--- Task directions ---
Transcribe the entries below exactly from their first line through the line containing "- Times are", and let no picture into the copy.

⁂

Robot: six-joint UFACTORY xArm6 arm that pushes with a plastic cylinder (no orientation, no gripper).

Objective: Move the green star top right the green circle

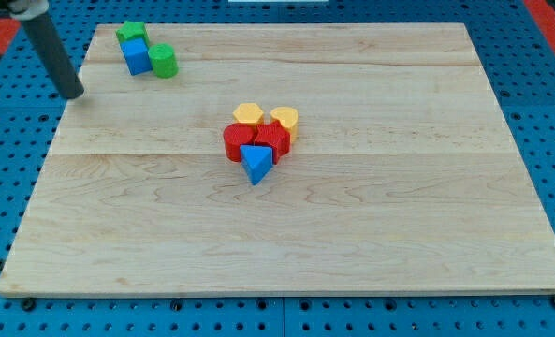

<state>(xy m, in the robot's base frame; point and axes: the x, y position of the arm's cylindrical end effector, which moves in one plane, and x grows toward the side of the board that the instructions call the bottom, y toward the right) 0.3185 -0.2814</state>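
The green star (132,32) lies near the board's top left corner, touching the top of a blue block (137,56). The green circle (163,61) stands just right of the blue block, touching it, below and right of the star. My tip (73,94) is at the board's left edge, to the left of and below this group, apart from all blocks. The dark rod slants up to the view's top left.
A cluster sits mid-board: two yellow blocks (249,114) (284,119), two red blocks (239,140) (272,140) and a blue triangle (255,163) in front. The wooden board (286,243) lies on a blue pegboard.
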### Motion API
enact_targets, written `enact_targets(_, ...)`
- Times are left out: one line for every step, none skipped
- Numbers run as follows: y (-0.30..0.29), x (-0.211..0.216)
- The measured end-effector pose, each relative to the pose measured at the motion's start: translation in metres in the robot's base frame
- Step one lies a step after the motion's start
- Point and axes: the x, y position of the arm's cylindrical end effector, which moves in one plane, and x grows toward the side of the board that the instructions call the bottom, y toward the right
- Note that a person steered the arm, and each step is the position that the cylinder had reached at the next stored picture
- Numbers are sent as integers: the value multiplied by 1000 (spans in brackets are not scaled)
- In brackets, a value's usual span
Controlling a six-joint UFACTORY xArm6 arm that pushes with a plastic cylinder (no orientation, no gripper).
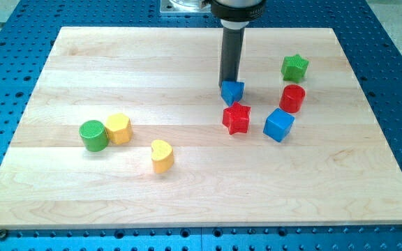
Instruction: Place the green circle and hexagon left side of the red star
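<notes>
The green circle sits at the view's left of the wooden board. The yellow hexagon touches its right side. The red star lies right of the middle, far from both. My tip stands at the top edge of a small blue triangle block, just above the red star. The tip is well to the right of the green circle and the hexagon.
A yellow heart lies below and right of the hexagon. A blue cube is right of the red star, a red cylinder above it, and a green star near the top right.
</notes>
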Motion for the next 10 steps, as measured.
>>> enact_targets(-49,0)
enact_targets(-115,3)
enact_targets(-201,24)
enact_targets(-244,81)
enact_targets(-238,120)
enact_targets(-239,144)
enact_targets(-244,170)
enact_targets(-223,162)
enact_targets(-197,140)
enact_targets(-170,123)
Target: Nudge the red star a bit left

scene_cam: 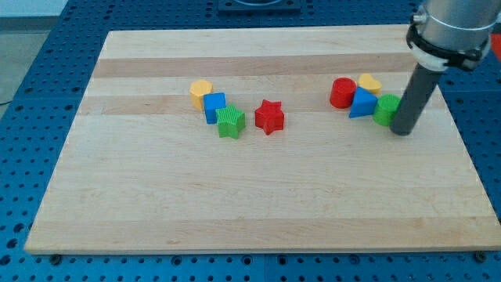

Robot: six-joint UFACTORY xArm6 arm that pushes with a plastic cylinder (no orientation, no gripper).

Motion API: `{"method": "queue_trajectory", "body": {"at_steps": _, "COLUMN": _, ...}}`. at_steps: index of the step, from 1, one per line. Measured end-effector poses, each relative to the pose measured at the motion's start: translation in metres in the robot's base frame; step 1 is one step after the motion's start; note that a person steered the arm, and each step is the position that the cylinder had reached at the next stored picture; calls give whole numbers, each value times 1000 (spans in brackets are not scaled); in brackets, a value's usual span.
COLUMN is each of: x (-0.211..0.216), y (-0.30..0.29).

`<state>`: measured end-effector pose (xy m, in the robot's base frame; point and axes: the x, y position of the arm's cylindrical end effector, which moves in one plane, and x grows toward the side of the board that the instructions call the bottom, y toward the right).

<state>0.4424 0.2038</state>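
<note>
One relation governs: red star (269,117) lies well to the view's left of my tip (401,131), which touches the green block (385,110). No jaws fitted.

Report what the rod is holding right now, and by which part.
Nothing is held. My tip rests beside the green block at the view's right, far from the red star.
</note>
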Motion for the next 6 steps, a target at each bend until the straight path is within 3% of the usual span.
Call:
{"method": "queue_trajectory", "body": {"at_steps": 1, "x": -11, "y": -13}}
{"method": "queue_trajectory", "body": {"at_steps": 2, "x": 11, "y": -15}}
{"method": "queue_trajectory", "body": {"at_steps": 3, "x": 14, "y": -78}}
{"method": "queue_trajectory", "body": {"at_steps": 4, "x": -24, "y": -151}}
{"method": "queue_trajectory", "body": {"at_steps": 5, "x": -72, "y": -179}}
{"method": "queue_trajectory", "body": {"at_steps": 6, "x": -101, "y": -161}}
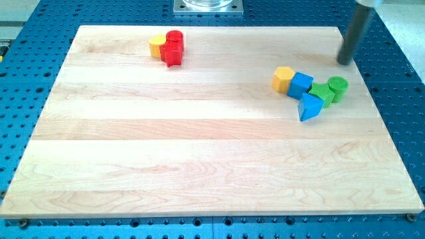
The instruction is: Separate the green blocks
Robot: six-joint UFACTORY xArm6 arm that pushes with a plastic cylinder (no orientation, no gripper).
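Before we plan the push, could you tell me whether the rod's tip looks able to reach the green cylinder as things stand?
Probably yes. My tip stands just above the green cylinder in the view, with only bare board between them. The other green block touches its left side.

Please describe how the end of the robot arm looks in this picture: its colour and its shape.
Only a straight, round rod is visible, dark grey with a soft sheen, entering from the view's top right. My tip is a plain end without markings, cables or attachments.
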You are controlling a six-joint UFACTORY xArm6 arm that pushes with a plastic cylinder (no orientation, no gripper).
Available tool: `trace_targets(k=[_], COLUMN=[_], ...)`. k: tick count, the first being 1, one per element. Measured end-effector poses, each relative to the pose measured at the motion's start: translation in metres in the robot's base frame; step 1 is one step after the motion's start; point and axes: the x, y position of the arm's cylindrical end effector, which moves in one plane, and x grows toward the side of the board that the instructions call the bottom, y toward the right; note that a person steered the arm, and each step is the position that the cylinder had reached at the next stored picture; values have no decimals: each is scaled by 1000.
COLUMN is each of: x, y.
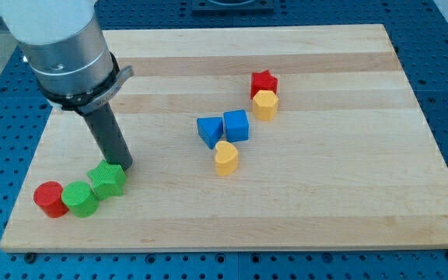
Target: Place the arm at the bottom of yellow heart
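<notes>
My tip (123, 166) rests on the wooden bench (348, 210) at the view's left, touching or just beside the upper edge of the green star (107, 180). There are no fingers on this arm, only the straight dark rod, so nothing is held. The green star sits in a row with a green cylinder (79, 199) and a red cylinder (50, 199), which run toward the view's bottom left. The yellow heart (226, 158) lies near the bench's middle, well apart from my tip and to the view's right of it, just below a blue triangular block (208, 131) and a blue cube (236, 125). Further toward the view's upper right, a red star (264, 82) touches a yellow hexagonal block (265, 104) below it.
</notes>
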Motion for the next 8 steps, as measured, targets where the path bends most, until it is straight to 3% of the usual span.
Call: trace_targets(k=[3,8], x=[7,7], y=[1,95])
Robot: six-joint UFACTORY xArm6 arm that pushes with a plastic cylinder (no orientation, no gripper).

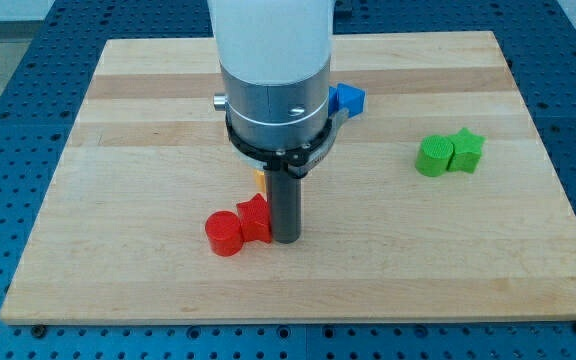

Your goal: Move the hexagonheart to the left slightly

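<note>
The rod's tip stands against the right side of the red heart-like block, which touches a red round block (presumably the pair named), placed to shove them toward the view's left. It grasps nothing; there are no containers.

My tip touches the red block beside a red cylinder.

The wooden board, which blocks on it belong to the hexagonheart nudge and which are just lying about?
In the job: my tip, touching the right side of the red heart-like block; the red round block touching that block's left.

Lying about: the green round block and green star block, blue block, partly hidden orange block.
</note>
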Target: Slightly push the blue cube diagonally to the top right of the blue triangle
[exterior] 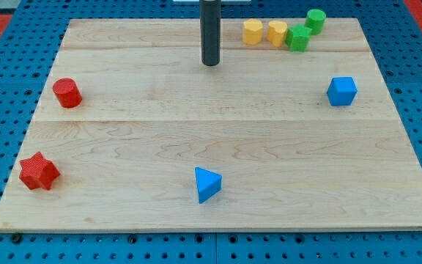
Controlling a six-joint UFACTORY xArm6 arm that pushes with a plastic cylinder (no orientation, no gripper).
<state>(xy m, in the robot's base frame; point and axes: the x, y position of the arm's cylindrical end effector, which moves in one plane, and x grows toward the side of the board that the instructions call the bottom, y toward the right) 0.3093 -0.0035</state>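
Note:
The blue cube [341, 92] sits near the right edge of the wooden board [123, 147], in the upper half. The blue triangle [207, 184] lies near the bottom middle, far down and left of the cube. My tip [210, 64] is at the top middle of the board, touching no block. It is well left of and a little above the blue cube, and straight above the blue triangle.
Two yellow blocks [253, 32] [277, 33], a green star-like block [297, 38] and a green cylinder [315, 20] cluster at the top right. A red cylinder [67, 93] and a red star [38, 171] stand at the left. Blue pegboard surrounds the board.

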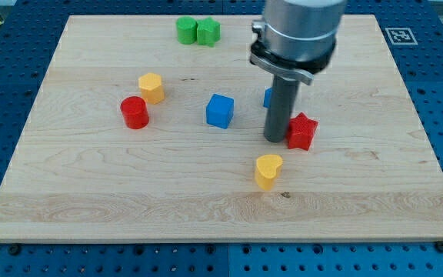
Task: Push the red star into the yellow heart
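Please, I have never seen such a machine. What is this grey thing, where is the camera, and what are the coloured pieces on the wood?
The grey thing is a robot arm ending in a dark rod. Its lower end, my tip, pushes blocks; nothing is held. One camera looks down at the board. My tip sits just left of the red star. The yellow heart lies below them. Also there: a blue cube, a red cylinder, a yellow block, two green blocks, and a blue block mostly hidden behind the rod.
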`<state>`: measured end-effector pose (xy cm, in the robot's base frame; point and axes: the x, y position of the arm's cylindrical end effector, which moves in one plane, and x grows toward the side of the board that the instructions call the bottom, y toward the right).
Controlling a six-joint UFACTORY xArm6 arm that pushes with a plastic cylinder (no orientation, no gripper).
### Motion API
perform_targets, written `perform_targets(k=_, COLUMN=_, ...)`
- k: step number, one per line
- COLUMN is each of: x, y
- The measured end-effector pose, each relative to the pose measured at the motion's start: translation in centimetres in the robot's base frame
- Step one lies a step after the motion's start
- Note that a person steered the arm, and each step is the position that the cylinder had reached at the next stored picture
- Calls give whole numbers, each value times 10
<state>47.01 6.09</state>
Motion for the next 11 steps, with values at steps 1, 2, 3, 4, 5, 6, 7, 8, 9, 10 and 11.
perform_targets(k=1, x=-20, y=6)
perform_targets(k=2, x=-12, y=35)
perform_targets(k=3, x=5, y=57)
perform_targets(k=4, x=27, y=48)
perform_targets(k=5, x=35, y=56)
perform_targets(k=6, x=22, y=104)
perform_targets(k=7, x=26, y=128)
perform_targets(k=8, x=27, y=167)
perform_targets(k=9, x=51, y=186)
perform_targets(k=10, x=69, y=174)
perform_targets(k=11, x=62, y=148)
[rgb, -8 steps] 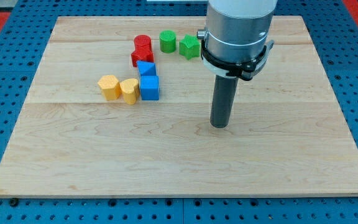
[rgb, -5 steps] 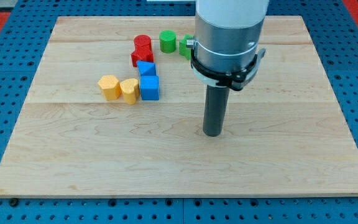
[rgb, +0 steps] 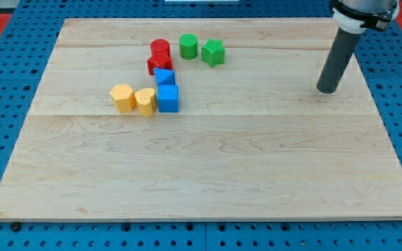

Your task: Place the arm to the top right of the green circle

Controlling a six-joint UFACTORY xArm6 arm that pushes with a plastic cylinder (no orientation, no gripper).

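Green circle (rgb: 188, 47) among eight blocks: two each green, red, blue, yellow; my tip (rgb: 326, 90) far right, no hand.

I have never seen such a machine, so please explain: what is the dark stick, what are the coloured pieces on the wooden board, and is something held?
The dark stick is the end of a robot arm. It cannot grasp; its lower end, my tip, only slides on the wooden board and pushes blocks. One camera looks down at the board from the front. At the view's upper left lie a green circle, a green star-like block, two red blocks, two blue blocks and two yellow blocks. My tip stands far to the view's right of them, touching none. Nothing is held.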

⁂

--- Reply to the task ---
Robot: six-joint UFACTORY xArm6 arm that pushes with a plastic cylinder (no orientation, no gripper).

Objective: Move the green star top right the green circle


<state>(xy m, in the robot's base frame; point and axes: the x, y position of the arm's cylindrical end effector, which moves in one plane, and x grows toward the side of the board that the instructions call the bottom, y toward the right) 0.3185 -0.2814</state>
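The green star (132,32) lies near the board's top left corner, touching the top of a blue block (137,56). The green circle (163,61) stands just right of the blue block, touching it, below and right of the star. My tip (73,94) is at the board's left edge, to the left of and below this group, apart from all blocks. The dark rod slants up to the view's top left.
A cluster sits mid-board: two yellow blocks (249,114) (284,119), two red blocks (239,140) (272,140) and a blue triangle (255,163) in front. The wooden board (286,243) lies on a blue pegboard.
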### Motion API
enact_targets, written `enact_targets(_, ...)`
- Times are left out: one line for every step, none skipped

The output for this exercise is finished.